Çocuklar Duyması''nda ''Ben buldum, patladı gitti'' repliğiyle öne çıkan Seyyar Tayyar''dan sonra Denizli''de seyyar satıcılar ''Dizilerde bile var, onları zabıtalar rahatsız etmiyor'' diye isyan edince; Denizli Belediye Başkanı senaristten zabıta talep ediyor. Seyyar Tayyar''ın maceraları siparişle hikayeye eklemlenen Zabıta Mesut ile şenleniyor yeni bölümlerde.

Televizyonda görülen her şey kısa sürede alıcısını oluştururken; diziler, süreklilik özelliklerinden dolayı alıcılarına daha kolay ulaşıyor. Sadece o kadar da değil! Meslek seçiminde de etkisi büyük dizilerin. Dizilerde hep ofis ortamının gösterilmesinden şikayetçi olan sanayiciler, yapımcıların kapısını çalmaya hazırlanıyor. Gençlerin dizilerdeki gibi bir ofis ortamı hayal ettiği için iş beğenmedikleri inancındalar.

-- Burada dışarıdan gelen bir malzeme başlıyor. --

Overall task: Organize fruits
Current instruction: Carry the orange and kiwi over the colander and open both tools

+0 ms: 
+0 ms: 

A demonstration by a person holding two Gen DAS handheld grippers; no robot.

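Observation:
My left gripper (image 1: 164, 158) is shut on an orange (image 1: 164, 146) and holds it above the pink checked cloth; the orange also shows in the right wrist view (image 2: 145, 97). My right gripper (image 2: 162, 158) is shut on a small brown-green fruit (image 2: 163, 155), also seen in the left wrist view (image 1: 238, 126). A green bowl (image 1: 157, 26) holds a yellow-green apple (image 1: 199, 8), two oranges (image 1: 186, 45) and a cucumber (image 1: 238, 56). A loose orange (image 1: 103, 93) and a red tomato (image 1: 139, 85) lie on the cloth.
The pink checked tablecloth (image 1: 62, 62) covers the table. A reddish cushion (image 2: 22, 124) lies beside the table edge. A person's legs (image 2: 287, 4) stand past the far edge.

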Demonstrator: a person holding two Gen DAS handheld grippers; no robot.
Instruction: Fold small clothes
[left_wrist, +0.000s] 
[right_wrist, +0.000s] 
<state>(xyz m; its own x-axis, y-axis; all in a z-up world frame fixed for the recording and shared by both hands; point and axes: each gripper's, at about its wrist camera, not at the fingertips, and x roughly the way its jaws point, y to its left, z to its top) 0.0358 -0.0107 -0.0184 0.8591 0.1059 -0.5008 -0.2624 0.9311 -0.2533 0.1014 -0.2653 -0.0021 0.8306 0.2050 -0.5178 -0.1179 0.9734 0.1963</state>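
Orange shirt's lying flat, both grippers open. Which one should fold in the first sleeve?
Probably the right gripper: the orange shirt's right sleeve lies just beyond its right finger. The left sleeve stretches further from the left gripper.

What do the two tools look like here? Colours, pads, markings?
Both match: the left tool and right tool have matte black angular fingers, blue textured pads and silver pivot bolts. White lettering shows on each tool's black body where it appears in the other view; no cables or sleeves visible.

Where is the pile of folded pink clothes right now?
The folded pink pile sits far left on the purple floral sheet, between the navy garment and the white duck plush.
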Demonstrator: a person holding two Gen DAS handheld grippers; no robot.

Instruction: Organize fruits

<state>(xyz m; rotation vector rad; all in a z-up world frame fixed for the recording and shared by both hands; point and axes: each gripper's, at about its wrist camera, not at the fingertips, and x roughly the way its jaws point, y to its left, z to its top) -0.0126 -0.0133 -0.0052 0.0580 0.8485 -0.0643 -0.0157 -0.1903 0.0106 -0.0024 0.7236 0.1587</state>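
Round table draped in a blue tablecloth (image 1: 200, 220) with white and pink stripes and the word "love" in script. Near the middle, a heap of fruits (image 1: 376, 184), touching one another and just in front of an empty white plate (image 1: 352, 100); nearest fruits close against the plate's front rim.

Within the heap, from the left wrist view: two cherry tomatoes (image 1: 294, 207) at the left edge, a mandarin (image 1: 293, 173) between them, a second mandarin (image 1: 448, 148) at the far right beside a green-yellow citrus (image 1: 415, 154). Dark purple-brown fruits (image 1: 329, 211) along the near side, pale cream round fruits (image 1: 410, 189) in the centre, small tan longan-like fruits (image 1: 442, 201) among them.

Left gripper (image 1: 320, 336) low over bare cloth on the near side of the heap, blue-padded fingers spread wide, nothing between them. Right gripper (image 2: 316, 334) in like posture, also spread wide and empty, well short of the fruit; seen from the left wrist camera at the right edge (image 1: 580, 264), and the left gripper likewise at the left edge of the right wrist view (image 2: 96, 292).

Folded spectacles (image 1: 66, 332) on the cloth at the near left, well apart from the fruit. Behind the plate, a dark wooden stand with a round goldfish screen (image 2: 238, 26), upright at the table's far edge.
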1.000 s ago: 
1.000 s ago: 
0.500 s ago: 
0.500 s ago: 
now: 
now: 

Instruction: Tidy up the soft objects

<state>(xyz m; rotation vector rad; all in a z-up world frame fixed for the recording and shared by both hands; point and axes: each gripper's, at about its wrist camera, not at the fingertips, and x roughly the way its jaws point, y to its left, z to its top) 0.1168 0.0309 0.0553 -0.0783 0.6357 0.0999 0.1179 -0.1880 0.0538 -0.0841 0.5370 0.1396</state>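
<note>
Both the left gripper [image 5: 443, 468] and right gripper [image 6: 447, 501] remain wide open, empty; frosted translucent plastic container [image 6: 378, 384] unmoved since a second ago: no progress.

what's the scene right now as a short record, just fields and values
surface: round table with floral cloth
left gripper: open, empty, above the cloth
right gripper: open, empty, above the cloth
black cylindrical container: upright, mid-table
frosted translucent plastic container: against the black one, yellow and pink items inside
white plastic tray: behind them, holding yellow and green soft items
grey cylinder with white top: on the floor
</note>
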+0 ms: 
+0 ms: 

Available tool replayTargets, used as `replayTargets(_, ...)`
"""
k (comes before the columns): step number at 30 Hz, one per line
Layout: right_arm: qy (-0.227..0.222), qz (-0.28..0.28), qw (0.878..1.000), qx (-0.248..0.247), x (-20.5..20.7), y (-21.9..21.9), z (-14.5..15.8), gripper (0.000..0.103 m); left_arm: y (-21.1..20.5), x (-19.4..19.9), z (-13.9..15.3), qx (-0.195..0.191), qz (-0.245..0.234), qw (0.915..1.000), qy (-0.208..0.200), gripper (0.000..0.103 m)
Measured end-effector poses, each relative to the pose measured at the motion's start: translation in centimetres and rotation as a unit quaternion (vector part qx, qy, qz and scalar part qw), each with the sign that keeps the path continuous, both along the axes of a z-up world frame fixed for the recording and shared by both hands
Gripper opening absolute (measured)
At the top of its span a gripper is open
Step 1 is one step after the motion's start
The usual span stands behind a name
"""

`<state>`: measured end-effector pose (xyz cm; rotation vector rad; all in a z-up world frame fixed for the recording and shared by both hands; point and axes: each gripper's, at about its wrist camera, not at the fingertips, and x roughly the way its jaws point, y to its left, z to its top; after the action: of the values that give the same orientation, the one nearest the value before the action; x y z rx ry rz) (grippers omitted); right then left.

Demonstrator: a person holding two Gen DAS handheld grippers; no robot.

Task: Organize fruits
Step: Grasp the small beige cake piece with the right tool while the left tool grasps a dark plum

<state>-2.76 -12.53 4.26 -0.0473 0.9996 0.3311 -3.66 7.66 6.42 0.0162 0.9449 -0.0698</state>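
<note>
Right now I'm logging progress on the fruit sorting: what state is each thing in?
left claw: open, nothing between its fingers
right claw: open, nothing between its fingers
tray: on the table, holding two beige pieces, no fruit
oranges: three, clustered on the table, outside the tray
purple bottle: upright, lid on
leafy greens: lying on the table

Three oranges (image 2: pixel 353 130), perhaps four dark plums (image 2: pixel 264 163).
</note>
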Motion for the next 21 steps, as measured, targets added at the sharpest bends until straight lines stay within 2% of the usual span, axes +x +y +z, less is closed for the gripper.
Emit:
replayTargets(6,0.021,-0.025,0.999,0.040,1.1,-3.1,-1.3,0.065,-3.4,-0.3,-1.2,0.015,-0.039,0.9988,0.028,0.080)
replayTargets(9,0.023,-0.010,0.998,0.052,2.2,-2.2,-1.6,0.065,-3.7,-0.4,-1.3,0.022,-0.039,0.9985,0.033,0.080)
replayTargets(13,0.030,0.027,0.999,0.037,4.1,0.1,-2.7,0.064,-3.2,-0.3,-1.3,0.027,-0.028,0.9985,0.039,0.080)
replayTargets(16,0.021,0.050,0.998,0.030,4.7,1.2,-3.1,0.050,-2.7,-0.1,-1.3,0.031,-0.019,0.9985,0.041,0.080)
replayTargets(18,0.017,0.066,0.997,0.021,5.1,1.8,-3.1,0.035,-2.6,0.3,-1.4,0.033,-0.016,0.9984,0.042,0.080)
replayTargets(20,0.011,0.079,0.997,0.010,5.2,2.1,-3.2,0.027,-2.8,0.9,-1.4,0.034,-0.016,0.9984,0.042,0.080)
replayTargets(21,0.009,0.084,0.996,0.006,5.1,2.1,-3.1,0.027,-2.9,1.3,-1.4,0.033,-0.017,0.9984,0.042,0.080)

CNC makine operatörlüğü için iş garantili bir kurs açılmış, 3-6 aylık kurs sonrası 2000 TL kazanmanın mümkün olduğu. Başvuru sayısı çok düşük kalınca akıllarına neden dizilerde CNC operatörü, kaynakçı gibi rol modelleri yok derhal senaryolara dahil edilsin fikri gelmiş.

''Çok izlenen dizilere bakıyorum. Rol modeller hep masa başı iş yapıyor. Ofiste çalışan şık giyimli insanlar. Bizim işleri beğenmiyorlar. ''İşçisin sen işçi kal'' hor görmesi var. Güvenlikçi aranınca koşuyor hepsi, orada dikiliyor bir şey yapmıyor ama, o hoşuna gidiyor. Herkes şef olursa kim Kızılderili olacak '' diyor ASO Başkanı.

''Herkes ofis ortamı hayal ettiği için kimse atölyede tulumu sırtına geçirip çalışmak istemiyor'' diyen ASO Başkanı''na En Son Babalar Duyar isimli diziyi hatırlatmak isterim.

TRT''de başlayıp, Star''da devam eden En Son Babalar Duyar; gelenekselle modernin kapışması olarak kurgulanmıştı. İşe birlikte başlayan, biri olduğu yerde sayan diğeri bilgisarlı CNC tezgahı ile parayı bulmuş, ama bir şekilde arkadaşlıkları devam eden iki aileyi anlatıyordu. Herşeyi en son duyan baba yeniliklere kapalı, gelenekçi; sonradan görme, küstah arkadaşı ise yeniliklere açık modern bir baba idi. Her bölümde konu öyle ya da böyle CNC tezgaha gelir ''değiştir sen de benim gibi Galip Usta'' diye takılırdı arkadaşına. Uzun soluklu bir diziydi. Ama görünen o ki rol model olma yönünde hiç katkısı ol(a)mamış!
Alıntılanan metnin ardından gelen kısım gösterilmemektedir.